CMS solicited applications for sites to participate in the MCCM demonstration in March 2014.19 The Request for Applications described key elements of the MCCM demonstration. Eligible Medicare beneficiaries would be those eligible for hospice but who had not yet used the MHB; they also would need to live at home and have diagnoses of advanced cancers, chronic obstructive pulmonary disease, congestive heart failure, or HIV/AIDS. For participating individuals, hospices would be responsible for providing access to comprehensive hospice services in accordance with the Conditions of Participation. In return, hospices would receive up to $400 per month for beneficiaries enrolled for more than 15 days or $200 per month for those enrolled for less than 15 days.
In May 2015, CMS invited 141 hospices to participate in a five-year demonstration, half of which would be randomly assigned to begin the demonstration in January 2016 and half in 2018. The program as announced has several laudable features. First, it is an innovative, nationwide test of providing concurrent care for hospice patients, the first Medicare hospice demonstration in 35 years. Second, a third-party independent evaluator will assess the effect of the demonstration on access to hospice, health care use, clinical outcomes, and quality of care. Third, the demonstration tests more than simply cancer diagnoses but restricts access to participants with diagnoses that either typically include shorter lengths of stay in hospice or are easier to prognosticate; this is an appropriately narrowed scope given the restriction to the existing MHB prognostic requirement. Finally, the demonstration uses a creative design that may allow evaluators to identify barriers, facilitators, and best practices in the first cohort of participants and to test design modifications in the second cohort.

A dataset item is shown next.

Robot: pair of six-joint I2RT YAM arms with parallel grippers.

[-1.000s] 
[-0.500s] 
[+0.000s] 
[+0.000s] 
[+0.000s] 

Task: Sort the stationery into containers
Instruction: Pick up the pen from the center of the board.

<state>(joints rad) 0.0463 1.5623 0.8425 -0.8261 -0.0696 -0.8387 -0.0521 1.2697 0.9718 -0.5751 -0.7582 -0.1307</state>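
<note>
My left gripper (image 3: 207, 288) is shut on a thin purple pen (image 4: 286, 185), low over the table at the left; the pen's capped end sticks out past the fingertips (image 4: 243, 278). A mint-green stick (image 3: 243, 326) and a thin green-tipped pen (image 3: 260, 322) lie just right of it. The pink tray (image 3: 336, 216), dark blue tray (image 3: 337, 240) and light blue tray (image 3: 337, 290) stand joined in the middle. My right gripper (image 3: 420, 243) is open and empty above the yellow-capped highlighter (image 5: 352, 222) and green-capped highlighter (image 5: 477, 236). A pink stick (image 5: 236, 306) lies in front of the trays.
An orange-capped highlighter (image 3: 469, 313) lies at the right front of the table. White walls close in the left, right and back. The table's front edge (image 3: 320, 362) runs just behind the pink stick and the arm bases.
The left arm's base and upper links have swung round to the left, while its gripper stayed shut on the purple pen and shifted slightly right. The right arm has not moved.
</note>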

However, the MCCM design has several limitations. First, this is a narrow study to examine whether concurrent care reduces barriers to enrolling in home hospice for those patients with a six-month life expectancy, such as those patients who are ready for hospice but who prefer treatments that are more expensive than most hospices can afford. Given eligibility criteria, we estimate that fewer than 15% of hospice patients will be eligible for MCCM, suggesting that hospices may have significant problems enrolling participants and that the results of the study may not be generalizable to the full population of people who currently use hospice. The administrators of the MCCM demonstration may want to consider expanding eligibility to improve recruitment and generalizability.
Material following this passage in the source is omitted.